Project is not in working condition
How does it work
The executable takes the following parameters:
Usage of ./hdbscan: -algorithm string Which algorithm to use. Choices are best, generic, prims_kdtree, prims_balltree, boruvka_kdtree, boruvka_balltree (default "best") -alpha float Alpha value (default 1) -cluster_selection_method string Method to select clusters from the condensed tree (default "eom") -data_path string Data CSV file path (default "data.csv") -gen_min_span_tree Wheter to generate the minimum spanning tree with regard to mutual reachability -leaf_size int Number of leaf node in the tree (when using a tree-based method) (default 40) -metric string Distance metric used for the clustering (default "euclidean") -min_cluster_size int Minimal cluster size (default 5) -save_path string Data CSV save path (default "save.csv")
As you might have figured out, these are directly taken from the Python implementation. For clarification on their respective usage, please see the module's documentation.
It is worth noting that most of these parameters are useless at the moment and are subject to change.
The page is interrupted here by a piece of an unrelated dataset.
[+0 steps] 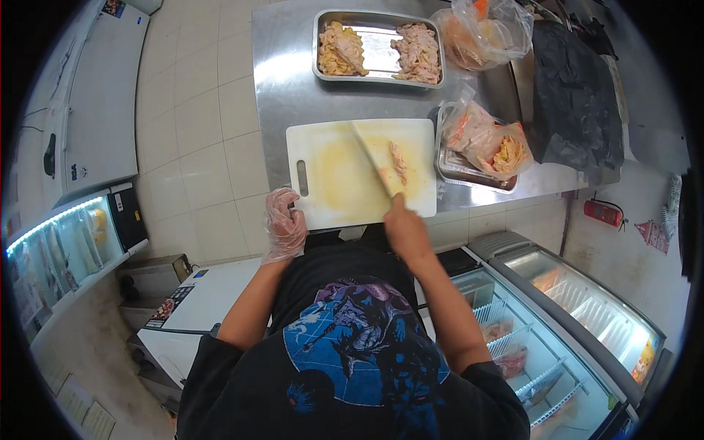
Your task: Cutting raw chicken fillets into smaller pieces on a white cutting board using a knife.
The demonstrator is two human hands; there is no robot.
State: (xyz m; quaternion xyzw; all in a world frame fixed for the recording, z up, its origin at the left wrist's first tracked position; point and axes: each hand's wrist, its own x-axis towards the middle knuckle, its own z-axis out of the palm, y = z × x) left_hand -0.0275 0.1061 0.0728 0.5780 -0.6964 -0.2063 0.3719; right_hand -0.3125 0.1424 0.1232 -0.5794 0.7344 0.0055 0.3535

git clone email@example.com:Belval/hdbscan.git
go build -o hdbscan -i ./src
This is a non-optimal implementation in its current form. The algorithm used to build the MST is O(n^2) and I am fairly sure some computations are wasted here and there.
Notably, the implementation uses float64 instead of the smaller float32. This is mostly due to golang's "default" being float64 and not because the precision is needed.
Long term goals
Ideally I would like to turn this into an actual golang module instead of a CLI executable in the future.